Dice. «Esta verdad cristiana tiene un aspecto misterioso y un aspecto evidente. La evidencia: una visión lúcida, realista del hombre y de la historia no puede dejar de descubrir la alienación, no puede ocultarse el hecho de que existe una ruptura de las relaciones: del hombre consigo mismo, con los otros, con Dios. Ahora bien, puesto que el hombre es por excelencia el ser-en-relación, una ruptura semejante llega hasta las raíces, repercute en todo.

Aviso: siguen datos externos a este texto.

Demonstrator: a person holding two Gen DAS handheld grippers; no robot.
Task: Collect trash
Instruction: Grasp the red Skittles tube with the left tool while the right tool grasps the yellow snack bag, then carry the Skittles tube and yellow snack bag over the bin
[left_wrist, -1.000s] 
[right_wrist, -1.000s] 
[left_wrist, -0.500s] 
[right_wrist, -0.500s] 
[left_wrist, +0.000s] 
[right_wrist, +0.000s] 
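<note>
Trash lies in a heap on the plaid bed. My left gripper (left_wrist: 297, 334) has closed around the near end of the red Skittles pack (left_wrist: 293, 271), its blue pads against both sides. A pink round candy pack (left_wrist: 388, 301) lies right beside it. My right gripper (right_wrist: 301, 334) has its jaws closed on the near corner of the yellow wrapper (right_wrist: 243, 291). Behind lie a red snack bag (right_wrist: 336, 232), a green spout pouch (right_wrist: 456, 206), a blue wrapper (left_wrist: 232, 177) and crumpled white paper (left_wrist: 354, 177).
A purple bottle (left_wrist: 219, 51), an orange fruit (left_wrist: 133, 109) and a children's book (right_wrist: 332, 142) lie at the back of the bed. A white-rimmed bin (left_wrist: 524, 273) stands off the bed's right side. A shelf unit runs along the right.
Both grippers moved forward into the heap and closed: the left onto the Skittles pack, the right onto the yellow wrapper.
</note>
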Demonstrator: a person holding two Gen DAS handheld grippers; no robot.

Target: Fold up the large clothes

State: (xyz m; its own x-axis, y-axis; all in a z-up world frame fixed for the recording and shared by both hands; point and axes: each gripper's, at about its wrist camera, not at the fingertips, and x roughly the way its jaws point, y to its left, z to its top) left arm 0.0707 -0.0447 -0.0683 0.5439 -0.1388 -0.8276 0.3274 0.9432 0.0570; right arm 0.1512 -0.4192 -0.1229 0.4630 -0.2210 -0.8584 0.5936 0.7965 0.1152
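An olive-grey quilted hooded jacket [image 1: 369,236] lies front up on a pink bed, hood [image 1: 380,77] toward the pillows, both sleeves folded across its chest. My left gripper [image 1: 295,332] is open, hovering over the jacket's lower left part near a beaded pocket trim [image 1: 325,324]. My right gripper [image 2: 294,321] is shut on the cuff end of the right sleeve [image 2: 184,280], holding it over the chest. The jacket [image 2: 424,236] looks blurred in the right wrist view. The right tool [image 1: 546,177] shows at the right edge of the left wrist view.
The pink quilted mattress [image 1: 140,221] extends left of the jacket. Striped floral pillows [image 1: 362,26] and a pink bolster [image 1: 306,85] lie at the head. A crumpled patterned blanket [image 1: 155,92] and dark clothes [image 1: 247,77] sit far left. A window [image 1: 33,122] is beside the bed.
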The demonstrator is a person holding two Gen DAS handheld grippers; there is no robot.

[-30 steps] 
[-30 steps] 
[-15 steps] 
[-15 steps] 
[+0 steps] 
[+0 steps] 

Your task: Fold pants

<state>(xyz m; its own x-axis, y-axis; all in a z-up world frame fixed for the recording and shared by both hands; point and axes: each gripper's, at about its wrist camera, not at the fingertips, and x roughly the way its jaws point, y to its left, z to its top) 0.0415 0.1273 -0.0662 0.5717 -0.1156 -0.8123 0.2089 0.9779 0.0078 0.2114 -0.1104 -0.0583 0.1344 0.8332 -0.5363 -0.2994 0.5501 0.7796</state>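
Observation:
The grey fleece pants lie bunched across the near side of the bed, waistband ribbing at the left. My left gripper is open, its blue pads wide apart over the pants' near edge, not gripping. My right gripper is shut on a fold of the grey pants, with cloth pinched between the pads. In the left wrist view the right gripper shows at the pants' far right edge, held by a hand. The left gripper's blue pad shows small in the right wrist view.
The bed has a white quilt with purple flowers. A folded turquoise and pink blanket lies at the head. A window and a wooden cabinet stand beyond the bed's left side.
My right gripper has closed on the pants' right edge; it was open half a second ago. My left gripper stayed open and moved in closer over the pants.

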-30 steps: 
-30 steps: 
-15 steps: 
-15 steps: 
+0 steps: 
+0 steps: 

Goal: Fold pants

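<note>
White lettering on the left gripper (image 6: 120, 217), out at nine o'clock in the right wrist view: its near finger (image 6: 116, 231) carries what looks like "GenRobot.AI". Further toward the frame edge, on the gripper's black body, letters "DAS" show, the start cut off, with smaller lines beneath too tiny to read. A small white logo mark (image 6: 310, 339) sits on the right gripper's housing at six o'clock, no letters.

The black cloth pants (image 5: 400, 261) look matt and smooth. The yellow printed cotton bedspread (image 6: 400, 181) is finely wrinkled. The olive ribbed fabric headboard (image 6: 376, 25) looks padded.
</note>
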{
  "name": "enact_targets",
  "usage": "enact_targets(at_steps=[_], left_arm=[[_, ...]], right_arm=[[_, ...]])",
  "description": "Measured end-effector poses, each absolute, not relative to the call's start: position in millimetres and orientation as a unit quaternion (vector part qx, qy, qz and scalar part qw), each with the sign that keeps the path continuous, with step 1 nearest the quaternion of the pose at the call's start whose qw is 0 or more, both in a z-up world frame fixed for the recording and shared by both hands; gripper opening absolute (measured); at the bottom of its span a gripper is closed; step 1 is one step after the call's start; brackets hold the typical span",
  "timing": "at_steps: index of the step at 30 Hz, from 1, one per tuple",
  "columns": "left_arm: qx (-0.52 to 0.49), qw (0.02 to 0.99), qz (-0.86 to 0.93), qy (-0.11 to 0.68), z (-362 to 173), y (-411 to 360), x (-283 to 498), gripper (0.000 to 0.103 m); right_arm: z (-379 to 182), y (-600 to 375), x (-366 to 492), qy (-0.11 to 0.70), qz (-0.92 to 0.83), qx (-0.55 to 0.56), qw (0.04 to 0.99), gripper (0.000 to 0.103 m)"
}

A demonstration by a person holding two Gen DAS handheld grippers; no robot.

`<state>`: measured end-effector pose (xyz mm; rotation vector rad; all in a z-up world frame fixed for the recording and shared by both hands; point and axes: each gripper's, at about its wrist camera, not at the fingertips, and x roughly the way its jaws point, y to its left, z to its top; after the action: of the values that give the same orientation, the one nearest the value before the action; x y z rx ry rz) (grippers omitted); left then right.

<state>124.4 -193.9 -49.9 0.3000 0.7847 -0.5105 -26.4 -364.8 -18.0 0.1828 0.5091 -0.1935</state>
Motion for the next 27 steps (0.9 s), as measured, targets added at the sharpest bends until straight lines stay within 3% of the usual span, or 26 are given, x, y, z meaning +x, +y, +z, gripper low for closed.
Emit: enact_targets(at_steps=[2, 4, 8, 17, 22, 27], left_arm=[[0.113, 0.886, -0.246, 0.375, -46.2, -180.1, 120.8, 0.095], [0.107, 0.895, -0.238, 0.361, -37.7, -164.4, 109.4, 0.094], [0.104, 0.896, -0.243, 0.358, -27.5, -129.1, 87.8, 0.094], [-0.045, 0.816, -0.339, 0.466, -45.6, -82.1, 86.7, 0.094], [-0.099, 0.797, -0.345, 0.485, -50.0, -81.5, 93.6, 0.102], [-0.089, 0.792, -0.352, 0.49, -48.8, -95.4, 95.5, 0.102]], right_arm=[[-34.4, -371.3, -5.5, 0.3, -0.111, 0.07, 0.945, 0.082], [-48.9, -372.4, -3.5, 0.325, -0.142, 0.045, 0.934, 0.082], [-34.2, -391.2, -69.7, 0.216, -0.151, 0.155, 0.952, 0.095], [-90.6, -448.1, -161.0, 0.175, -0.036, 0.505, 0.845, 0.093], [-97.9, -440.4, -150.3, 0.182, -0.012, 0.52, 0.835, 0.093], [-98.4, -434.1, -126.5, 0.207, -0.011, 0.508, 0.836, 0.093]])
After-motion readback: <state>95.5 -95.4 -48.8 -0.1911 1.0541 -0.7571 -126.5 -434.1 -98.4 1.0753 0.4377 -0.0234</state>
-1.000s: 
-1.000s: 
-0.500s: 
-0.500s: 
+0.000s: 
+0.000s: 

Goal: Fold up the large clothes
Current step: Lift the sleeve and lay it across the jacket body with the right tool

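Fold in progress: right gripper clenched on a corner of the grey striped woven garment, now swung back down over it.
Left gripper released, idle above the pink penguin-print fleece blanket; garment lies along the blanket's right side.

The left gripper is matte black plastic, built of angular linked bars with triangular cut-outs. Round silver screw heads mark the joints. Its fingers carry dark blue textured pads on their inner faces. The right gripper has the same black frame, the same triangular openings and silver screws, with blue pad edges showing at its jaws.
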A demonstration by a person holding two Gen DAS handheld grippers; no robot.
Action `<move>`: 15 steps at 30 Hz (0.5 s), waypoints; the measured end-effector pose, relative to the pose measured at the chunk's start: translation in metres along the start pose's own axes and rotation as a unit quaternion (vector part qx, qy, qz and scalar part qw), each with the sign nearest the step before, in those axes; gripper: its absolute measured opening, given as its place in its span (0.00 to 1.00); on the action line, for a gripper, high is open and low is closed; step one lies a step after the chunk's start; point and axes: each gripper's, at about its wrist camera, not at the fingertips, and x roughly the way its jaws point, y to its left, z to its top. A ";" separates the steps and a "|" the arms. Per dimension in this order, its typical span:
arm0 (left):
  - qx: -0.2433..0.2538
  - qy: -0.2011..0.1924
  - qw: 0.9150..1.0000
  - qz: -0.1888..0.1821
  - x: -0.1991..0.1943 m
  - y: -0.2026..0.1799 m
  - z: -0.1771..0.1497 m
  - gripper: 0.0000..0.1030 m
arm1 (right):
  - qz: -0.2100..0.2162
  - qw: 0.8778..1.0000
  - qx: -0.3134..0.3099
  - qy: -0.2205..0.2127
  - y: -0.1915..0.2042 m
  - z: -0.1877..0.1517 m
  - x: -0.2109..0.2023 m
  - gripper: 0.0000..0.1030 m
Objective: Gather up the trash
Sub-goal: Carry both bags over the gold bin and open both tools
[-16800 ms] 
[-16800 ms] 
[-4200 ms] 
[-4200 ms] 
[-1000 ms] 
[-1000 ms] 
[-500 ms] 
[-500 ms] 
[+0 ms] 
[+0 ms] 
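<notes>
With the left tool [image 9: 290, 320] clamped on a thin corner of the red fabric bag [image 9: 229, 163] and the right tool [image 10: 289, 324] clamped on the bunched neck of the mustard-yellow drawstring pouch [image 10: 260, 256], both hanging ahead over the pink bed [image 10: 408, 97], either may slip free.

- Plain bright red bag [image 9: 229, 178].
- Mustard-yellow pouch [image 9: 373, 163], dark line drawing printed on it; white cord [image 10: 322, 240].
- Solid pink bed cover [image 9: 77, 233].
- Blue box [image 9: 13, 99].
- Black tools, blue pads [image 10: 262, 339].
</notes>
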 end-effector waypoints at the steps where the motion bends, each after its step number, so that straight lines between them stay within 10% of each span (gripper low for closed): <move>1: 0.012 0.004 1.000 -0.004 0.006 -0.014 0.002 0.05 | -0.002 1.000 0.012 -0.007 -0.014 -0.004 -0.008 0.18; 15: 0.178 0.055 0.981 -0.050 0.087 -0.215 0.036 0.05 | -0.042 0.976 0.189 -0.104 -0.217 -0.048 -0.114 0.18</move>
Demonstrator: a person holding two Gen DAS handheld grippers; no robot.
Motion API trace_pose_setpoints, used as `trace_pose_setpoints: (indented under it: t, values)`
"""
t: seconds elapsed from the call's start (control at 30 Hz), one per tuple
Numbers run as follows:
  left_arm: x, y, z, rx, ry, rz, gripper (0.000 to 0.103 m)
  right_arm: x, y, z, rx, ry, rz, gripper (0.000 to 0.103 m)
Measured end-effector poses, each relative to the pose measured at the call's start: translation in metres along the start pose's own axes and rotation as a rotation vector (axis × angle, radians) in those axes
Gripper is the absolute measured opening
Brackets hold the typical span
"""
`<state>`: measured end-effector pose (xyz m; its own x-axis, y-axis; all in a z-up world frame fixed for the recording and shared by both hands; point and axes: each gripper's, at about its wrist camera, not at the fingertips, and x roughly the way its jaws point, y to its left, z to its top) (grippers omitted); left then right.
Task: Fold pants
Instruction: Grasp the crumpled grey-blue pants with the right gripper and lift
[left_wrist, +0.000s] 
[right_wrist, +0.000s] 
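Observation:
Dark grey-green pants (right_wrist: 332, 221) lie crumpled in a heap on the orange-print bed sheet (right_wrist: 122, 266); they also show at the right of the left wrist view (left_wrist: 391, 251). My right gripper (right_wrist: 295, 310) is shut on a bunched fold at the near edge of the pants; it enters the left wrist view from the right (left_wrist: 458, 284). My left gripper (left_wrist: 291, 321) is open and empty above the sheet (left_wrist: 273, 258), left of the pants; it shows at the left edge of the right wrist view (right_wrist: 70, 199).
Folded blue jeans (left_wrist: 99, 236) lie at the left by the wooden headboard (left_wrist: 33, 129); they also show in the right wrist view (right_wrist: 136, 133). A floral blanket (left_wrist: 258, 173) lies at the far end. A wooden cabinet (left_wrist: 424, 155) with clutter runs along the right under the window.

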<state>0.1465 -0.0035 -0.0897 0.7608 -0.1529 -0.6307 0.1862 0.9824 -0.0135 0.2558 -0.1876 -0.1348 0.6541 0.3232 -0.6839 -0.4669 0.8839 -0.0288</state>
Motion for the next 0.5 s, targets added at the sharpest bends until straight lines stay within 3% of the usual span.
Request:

El misterio: si no somos capaces de penetrar hasta el fondo la realidad y las consecuencias del pecado original, ello se debe precisamente a que tal pecado existe; porque la nuestra es una ofuscación de carácter ontológico, desequilibra, confunde en nosotros la lógica de la naturaleza, nos impide comprender cómo una culpa que tuvo lugar al principio de la historia pueda traer consigo una situación de pecado común».

Adán, Eva, el Edén, la manzana, la serpiente... ¿Qué debemos pensar de todo ello? «La narración de la Sagrada Escritura sobre los orígenes no habla en términos de historiografía moderna, sino que habla a través de imágenes. Es una narración que revela y esconde al mismo tiempo. Pero los elementos fundamentales son razonables y la realidad del dogma queda, en todo caso, salvaguardada. El cristiano no haría lo que debe por sus hermanos si no les anunciase al Cristo que nos redime ante todo del pecado; si no anunciase la realidad de la alienación (la «caída») y, a la vez, la realidad de la gracia que nos redime y libera; si no anunciase que para reconstruir nuestra esencia originaria tenemos necesidad de una ayuda exterior a nosotros mismos; si no anunciase que la insistencia sobre la autorrealización, sobre autorredención, no conduce a la salvación, sino a la destrucción; si no anunciase, en fin, que para ser salvos es necesario abandonarse al Amor».

Notas

[4] Transmission de la foi et sources de la foi: La Documentation Chatolique (6 de marzo de 1983) p. 261.